- [What to work on] Begin at the line containing "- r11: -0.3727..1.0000" in the data below and go on through the line containing "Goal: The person", repeating each line exactly; include both ends and no other line.
** Opening Data section block **
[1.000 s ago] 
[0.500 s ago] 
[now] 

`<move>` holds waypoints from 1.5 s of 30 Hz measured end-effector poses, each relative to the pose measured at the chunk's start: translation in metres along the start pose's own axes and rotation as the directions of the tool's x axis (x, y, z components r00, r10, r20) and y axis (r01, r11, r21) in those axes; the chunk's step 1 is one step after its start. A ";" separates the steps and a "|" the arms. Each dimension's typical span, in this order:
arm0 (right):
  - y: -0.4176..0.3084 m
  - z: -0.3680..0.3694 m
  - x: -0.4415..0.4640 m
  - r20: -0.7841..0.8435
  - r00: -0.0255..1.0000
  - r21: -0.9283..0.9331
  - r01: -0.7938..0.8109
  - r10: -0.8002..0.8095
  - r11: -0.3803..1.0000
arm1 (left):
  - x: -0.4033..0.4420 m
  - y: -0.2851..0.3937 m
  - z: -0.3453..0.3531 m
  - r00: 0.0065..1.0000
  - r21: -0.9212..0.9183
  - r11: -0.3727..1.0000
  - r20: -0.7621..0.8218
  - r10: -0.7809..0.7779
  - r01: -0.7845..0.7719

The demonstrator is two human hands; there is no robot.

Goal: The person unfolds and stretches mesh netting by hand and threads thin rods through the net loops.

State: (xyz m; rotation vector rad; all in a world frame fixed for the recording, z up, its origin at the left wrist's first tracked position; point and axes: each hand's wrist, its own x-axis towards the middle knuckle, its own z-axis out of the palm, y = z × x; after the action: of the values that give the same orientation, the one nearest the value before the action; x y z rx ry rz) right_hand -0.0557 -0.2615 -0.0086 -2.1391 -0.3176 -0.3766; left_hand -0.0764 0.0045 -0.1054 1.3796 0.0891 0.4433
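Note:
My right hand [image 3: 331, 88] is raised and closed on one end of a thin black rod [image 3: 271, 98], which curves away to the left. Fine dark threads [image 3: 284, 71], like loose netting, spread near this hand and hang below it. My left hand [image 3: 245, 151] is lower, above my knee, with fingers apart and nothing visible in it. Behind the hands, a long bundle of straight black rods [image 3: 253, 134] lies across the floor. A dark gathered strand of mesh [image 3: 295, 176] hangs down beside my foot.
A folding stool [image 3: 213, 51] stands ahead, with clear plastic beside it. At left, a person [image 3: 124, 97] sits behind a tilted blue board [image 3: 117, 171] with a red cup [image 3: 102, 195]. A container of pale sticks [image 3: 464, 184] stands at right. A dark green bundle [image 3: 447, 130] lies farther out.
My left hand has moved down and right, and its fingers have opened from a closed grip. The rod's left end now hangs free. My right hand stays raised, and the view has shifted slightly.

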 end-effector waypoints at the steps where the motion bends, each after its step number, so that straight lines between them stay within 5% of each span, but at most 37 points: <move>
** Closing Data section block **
- [Solved problem]
  - r11: -0.3727..1.0000
  - r20: -0.7621..0.8218
  - r10: -0.7809..0.7779
  - r01: -0.7845..0.7719

The demonstrator is two human hands; there is no robot.

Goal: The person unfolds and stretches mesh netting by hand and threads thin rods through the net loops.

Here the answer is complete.